EXERCISE GOAL: Copy out each line of the listing below where the string "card" appears.

DATA SHOWN:
-- -- --
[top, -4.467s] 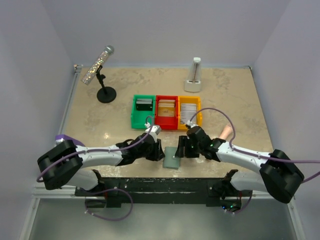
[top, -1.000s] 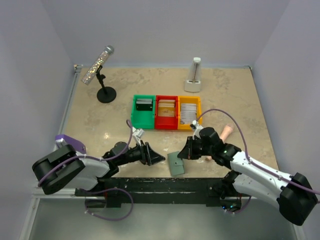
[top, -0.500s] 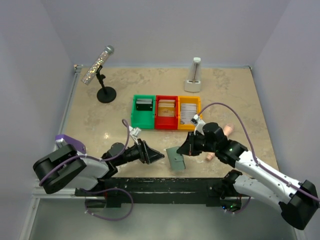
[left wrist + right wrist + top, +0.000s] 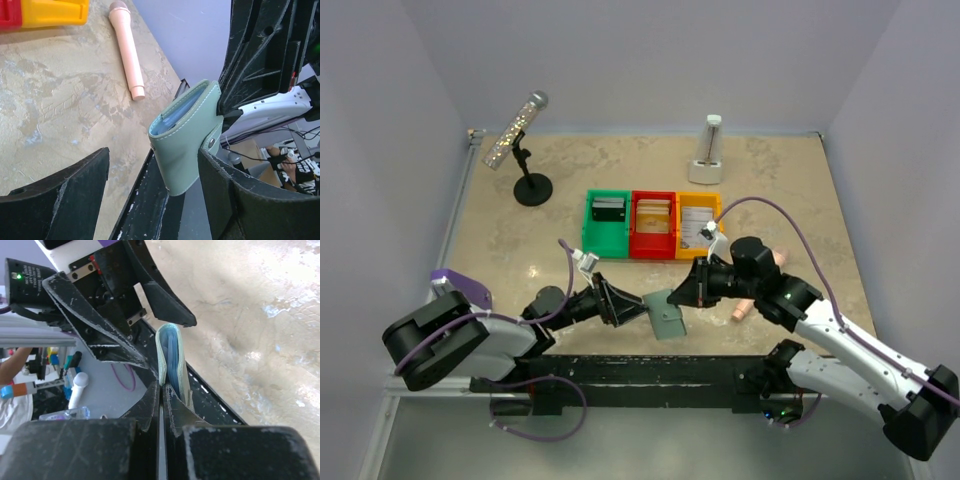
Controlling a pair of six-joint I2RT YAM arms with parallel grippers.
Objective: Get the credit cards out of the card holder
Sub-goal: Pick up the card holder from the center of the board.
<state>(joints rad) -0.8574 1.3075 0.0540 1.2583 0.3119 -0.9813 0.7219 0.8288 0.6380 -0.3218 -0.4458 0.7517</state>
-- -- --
ANSWER TO THE PROBLEM:
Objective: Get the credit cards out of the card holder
Sub-goal: Pick up the card holder from the center of the board.

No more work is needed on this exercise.